From the material below, return exactly the lines starting at the one that holds "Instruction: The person" and ending at the one that holds "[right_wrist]". Pictures stay out of the answer.

─── Data shown

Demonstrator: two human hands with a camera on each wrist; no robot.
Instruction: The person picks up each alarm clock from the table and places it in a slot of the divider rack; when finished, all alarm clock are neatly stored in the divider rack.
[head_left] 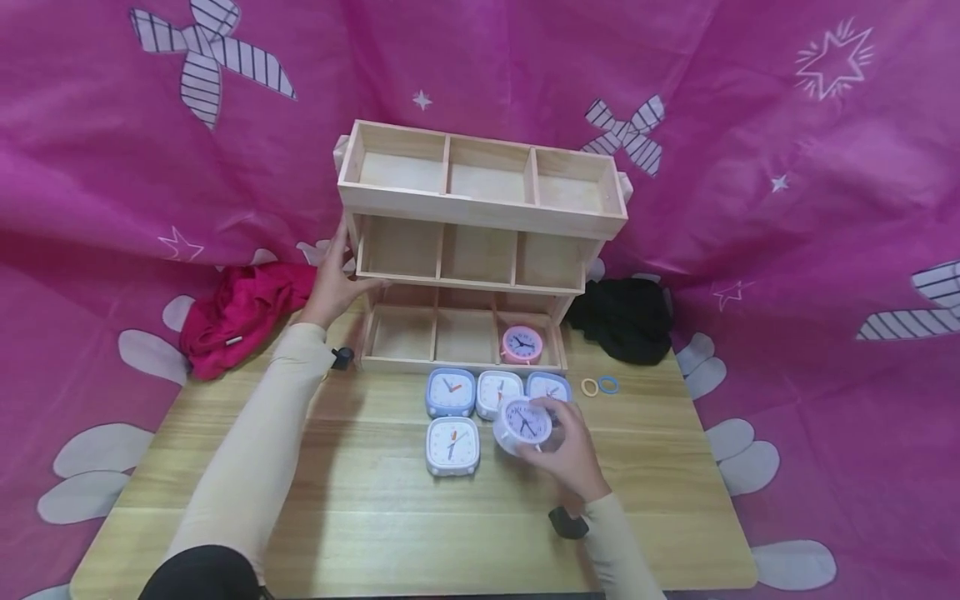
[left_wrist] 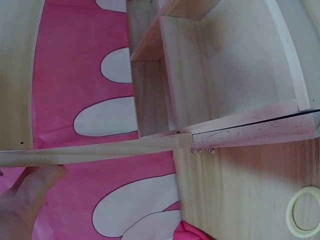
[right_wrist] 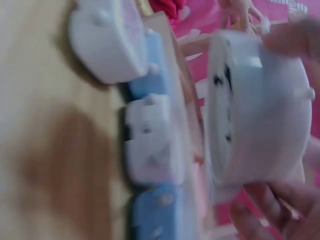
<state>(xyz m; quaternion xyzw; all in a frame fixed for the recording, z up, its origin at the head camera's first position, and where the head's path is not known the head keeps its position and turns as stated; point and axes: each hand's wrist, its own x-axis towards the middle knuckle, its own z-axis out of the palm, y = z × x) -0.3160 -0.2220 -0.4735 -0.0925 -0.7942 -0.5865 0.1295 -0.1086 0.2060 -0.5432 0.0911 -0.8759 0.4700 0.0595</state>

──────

→ **Response**:
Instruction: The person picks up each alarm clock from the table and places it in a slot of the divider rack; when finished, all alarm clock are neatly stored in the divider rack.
[head_left] 
[left_wrist] 
[right_wrist] 

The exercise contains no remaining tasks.